AVAILABLE DATA =
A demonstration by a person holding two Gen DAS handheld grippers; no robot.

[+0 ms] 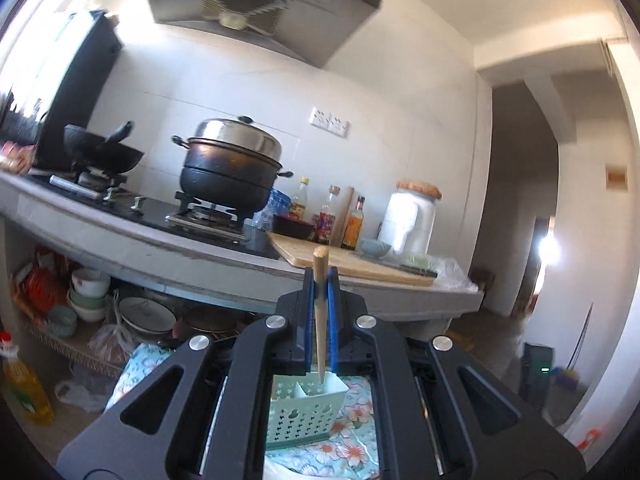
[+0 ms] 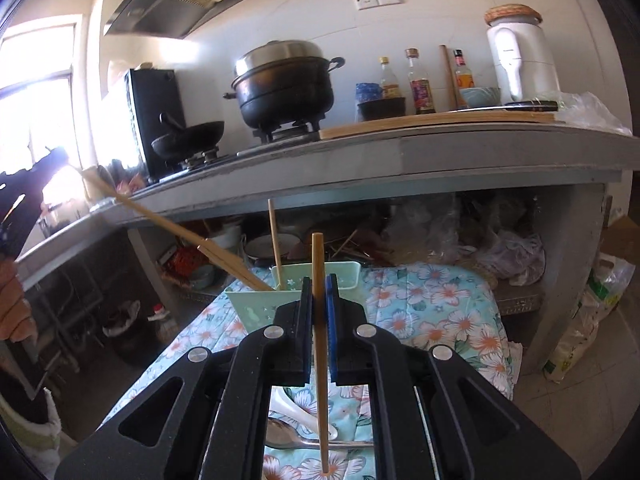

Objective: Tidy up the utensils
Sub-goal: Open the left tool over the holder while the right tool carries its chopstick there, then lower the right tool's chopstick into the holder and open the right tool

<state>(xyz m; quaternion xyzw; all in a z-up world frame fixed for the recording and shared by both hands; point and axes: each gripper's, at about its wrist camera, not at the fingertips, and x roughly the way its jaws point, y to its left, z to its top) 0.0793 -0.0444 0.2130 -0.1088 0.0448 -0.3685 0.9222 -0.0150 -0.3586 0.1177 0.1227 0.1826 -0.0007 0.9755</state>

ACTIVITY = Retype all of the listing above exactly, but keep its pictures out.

TASK RESPONSE =
A demonstration by a person holding two Gen DAS handheld grippers; no robot.

[+0 ms] 
[+0 ms] 

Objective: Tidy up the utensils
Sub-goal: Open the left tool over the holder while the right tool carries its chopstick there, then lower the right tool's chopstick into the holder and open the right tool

<state>(xyz m; quaternion xyzw; all in a z-up world frame fixed for the recording and shared by both hands; point and axes: each gripper's, at about its wrist camera, not at the fingertips, and x roughly the way its jaws point, y to its left, z to its top) 0.0793 -0.0444 0.2130 -0.1088 0.0448 -0.3685 0.9222 -0.0150 -0.3586 0.1177 0.1227 0.1826 -0.0007 0.9755</state>

The required output has been supplied.